Millennial employees get a bad rap in the workplace. They have been called lazy, entitled and arrogant, and accused of having low work ethic. While this may be true of some Millennials (and some Baby Boomers and GenXers, for that matter), many are an asset to your company.
5 Things to Love About Your Millennial Employees
Sure, there are some drawbacks to hiring Millennial employees. There are plenty of articles detailing them. Let’s take a moment to focus on the good things Millennials bring to the corporate table. Here are five things to not just tolerate, but love about these workers:
- They believe anything is possible — Have you noticed how some of your Millennial employees are pretty idealistic about the future of your company? Many truly believe anything is possible. Even if anything isn’t possible, having the mindset that says it is will foster innovation, a catalyst for change.
- They are the most educated generation — Did you know that your Millennial workers on average have more education than any other generation? In 2015, the Pew Research Center reported that Millennials were on target to be the most educated generation to date. A highly educated employee is an asset to any company, and may be more open to being taught skills that boost work ethic.
- They want to make a difference — The desire to make a difference, not just a living, defines the Millennial generation. These individuals are often passionate about changing the world (or their sphere of influence) for the better. This translates to being compassionate and dedicated employees when working for a company that supports a good cause or has a clearly defined mission statement that correlates with their values.

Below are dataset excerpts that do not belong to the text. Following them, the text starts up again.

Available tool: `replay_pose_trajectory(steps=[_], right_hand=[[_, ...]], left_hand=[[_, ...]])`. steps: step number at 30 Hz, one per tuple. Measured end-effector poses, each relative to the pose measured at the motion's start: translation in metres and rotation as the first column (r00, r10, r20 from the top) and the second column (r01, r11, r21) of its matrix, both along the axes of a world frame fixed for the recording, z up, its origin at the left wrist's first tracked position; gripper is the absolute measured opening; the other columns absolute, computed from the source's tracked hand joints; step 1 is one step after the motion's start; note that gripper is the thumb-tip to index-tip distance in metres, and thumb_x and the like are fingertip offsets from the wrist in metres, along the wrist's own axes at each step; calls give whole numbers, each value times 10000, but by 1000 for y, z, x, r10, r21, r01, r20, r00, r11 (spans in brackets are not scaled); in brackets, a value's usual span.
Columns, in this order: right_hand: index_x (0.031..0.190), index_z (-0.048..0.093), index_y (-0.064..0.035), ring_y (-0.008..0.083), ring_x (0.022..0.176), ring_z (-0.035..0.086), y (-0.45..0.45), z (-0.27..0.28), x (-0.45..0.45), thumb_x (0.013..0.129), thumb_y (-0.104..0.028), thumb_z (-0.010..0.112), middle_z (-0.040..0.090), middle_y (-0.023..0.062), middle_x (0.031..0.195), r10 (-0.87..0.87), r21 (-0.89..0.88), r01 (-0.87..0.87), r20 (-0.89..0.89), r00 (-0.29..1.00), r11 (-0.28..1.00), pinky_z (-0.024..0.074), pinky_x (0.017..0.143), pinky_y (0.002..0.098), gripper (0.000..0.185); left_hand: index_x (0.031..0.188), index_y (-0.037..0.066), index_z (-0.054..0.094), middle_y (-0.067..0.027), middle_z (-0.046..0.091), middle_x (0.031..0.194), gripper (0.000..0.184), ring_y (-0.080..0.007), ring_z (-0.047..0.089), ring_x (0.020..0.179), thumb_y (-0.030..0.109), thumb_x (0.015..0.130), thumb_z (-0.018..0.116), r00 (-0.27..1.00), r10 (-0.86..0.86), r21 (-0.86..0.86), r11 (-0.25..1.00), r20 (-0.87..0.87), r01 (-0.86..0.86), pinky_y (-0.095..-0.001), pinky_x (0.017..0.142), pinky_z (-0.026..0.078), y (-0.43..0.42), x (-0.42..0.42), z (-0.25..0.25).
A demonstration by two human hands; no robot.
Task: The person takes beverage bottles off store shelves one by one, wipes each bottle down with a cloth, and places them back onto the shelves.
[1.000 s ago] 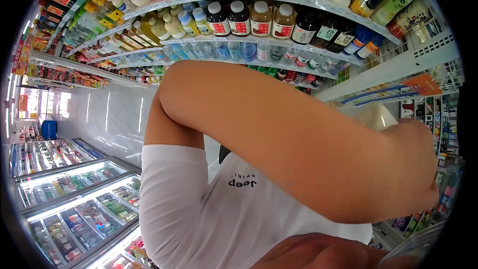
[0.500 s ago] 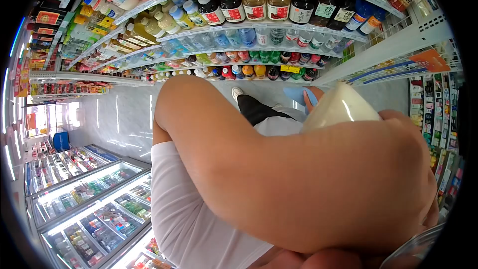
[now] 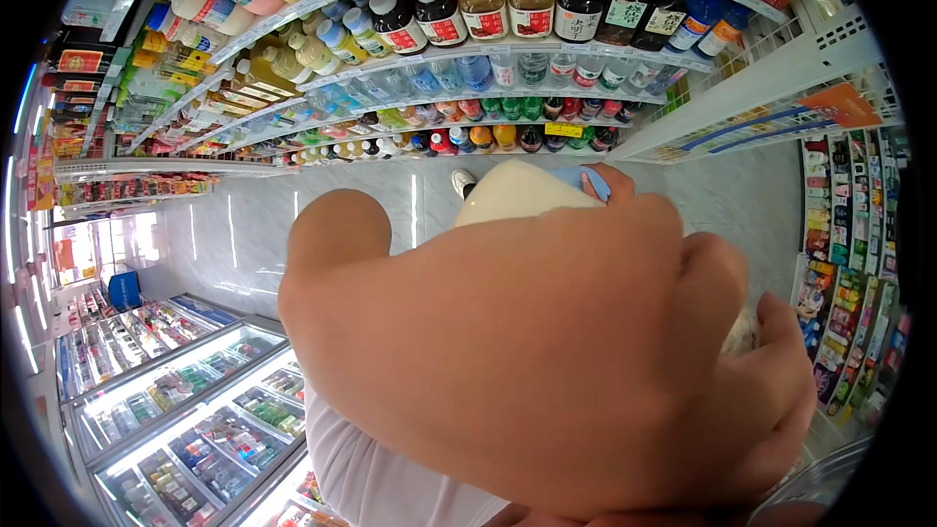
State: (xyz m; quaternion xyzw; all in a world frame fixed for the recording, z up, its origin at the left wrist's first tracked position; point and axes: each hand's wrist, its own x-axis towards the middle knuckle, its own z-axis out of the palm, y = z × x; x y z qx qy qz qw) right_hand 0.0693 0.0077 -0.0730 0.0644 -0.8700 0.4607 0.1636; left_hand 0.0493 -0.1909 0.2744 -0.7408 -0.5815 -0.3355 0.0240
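My left arm crosses close in front of the camera, its elbow to the left. At the right, my left hand (image 3: pixel 717 283) is closed, its fingers curled around a see-through thing (image 3: pixel 744 332) that is mostly hidden. Beyond the forearm shows a smooth, glossy cream-coloured object (image 3: pixel 522 190), tapering upward; its lower part is covered, so I cannot tell its kind. Just right of it, my right hand (image 3: pixel 617 181) grips a light blue cloth (image 3: pixel 586 181); most of that hand is hidden behind the left one.
Ahead, curved shelves (image 3: pixel 429 63) carry rows of drink bottles (image 3: pixel 483 5). Glass-topped freezers (image 3: pixel 190 400) stand lower left, with a blue box (image 3: pixel 124 290) behind them. More stocked shelves (image 3: pixel 844 234) are at the right. Grey floor (image 3: pixel 381 176) lies between.
My left forearm has swung left and lower, bringing its hand into fuller view. The cream-coloured object has shifted left. The blue cloth stays near the same place, with more of the hand on it showing.
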Motion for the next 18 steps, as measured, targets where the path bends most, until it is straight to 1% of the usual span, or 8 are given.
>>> replay_pose_trajectory(steps=[1, 3, 5, 7, 10, 13, 16, 18], right_hand=[[983, 711, 4, 367, 785, 671, -1, 1, -2, 922, -171, 676, 708, 179, 897, 2, -1, -2, -3, 1000, 1000, 534, 724, 425, 189], [980, 712, 4, 368, 781, 671, 9, -32, 3, 922, -174, 677, 708, 178, 894, -19, -20, 20, 52, 998, 1000, 534, 724, 424, 190], [981, 711, 5, 369, 780, 670, 15, -35, 2, 924, -179, 676, 709, 177, 895, -32, -37, 36, 108, 994, 999, 535, 725, 422, 196], [984, 710, 6, 371, 781, 670, 13, -26, 3, 926, -186, 674, 709, 176, 900, -33, -62, 44, 172, 985, 997, 537, 726, 418, 204], [984, 711, 6, 371, 781, 667, 10, -29, 2, 935, -209, 667, 710, 176, 905, -73, -30, 74, 53, 996, 997, 535, 723, 417, 224], [979, 713, 3, 369, 786, 669, 10, -22, 3, 938, -220, 663, 711, 176, 909, -60, 2, 60, 46, 997, 998, 535, 724, 417, 232], [977, 713, 1, 369, 787, 670, 10, -22, 1, 936, -220, 665, 709, 178, 901, -32, 14, 31, 106, 994, 999, 535, 725, 416, 230], [977, 713, 1, 369, 786, 668, 9, -28, -3, 933, -218, 667, 707, 177, 896, -48, 4, 47, 112, 993, 999, 535, 726, 416, 228]], left_hand=[[1056, 95, 723, -117, 729, 973, 370, -269, 715, 833, 176, 706, 809, 1000, 8, 2, 1000, 4, -8, -356, 679, 555, -2, 1, -1], [1061, 92, 722, -119, 729, 978, 380, -270, 715, 834, 173, 702, 815, 1000, 27, 18, 999, 6, -27, -355, 683, 556, -5, -1, -5], [1067, 89, 720, -120, 729, 983, 391, -271, 714, 836, 170, 698, 821, 999, 48, 28, 998, 10, -49, -353, 687, 558, -7, -2, -7], [1073, 86, 718, -122, 729, 988, 402, -272, 714, 838, 166, 694, 827, 997, 71, 31, 997, 10, -72, -352, 692, 559, -9, -2, -9], [1081, 82, 716, -124, 729, 996, 418, -274, 713, 840, 161, 688, 835, 996, 92, 52, 994, 1, -92, -350, 698, 561, -9, -2, -13], [1090, 78, 714, -127, 729, 1003, 434, -276, 713, 843, 156, 683, 844, 993, 115, 73, 991, -8, -114, -349, 704, 563, -7, 3, -13], [1098, 74, 711, -129, 729, 1011, 451, -278, 712, 845, 151, 677, 852, 990, 138, 81, 987, -7, -137, -347, 711, 565, -11, -2, -19], [1104, 71, 710, -131, 730, 1016, 462, -280, 712, 847, 148, 673, 858, 987, 157, 92, 984, -20, -155, -346, 715, 566, -12, -4, -21]])
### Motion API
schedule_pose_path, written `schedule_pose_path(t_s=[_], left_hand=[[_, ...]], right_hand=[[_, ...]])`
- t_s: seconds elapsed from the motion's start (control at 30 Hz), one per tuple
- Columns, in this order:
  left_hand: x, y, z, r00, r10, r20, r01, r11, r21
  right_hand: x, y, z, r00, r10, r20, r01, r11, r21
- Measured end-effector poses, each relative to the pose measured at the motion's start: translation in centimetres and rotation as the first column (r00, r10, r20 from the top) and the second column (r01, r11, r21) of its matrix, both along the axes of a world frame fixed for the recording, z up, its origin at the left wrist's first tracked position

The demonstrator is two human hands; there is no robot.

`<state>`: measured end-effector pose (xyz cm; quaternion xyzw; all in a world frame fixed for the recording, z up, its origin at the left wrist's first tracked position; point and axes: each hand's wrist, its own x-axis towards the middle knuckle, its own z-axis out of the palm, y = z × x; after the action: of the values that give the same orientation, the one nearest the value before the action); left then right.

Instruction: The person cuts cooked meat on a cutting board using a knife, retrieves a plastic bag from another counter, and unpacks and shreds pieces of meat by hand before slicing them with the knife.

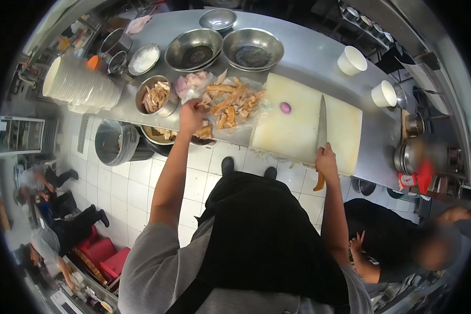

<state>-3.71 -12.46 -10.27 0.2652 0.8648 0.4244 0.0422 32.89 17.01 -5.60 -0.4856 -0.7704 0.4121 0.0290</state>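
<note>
I have the right hand closed round a knife with an orange handle, its long pointed grey blade over the white cutting board, near a small, shiny purple onion. My left hand is at the left edge of browned meat strips heaped on clear plastic; I can't tell whether it grips any. Beside it, a metal pot holds more meat; a bowl holds something white.

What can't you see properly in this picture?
All in the head view:
Left hand: the hand itself partly hides its fingertips, so I can't tell whether it holds any food.
Knife handle: partly covered by the right hand.
Red scale: its numbers are too small to read.
Papers: any writing is too small.
</note>
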Motion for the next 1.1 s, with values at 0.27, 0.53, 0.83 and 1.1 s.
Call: schedule_pose_path(t_s=[0.27, 0.53, 0.83, 1.1], left_hand=[[-0.4, -2.6, 2.5, 0.719, -0.177, 0.672, -0.298, 0.795, 0.529], [6.7, 5.4, 8.0, 0.435, -0.627, 0.646, -0.059, 0.696, 0.715], [16.2, 21.6, 2.8, 0.307, -0.657, 0.689, 0.763, 0.603, 0.234], [19.9, 19.2, 1.4, 0.718, -0.677, -0.159, 0.692, 0.719, 0.061]], right_hand=[[0.3, -1.0, 0.7, 0.999, 0.032, -0.020, -0.034, 0.998, -0.060], [0.6, -2.8, 0.9, 0.988, 0.146, 0.049, -0.142, 0.987, -0.072], [3.0, -0.7, 0.6, 0.991, 0.085, 0.100, -0.103, 0.976, 0.192], [1.3, -2.0, 1.7, 0.968, 0.175, 0.178, -0.222, 0.929, 0.295]])
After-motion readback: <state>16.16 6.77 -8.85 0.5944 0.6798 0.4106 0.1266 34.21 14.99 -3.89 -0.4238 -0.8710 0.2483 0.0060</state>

- They are impressionable — Millennials are the youngest individuals in your workforce, and (in many cases) the most impressionable. For a capable manager, this is great news. It means these workers can be influenced by management. Keep this in mind next time you are frustrated with a Millennial employee. It will help you to remember to give them constructive feedback so that they may become the employees they have the capacity to be.
- They are open to feedback — Think Millennials are closed down to receiving feedback? Think again. A contributor to Forbes wrote, “Many millennials have received adult feedback throughout their earlier years; they’ve often had close involvement from parents in their education and close support and encouragement from teachers and mentors at school. The contrast can be jarring when they arrive at their first professional position and suddenly have nobody who’s interested in telling them how they’re doing.” Don’t hesitate to let Millennials know how they can improve their work. Most of them would welcome this commentary.
There are pros and cons to every type/generation of employee. More often than not, the good outweighs the bad in the Millennial population. Start focusing on the good and see if it brings about positive changes in your Millennial workers.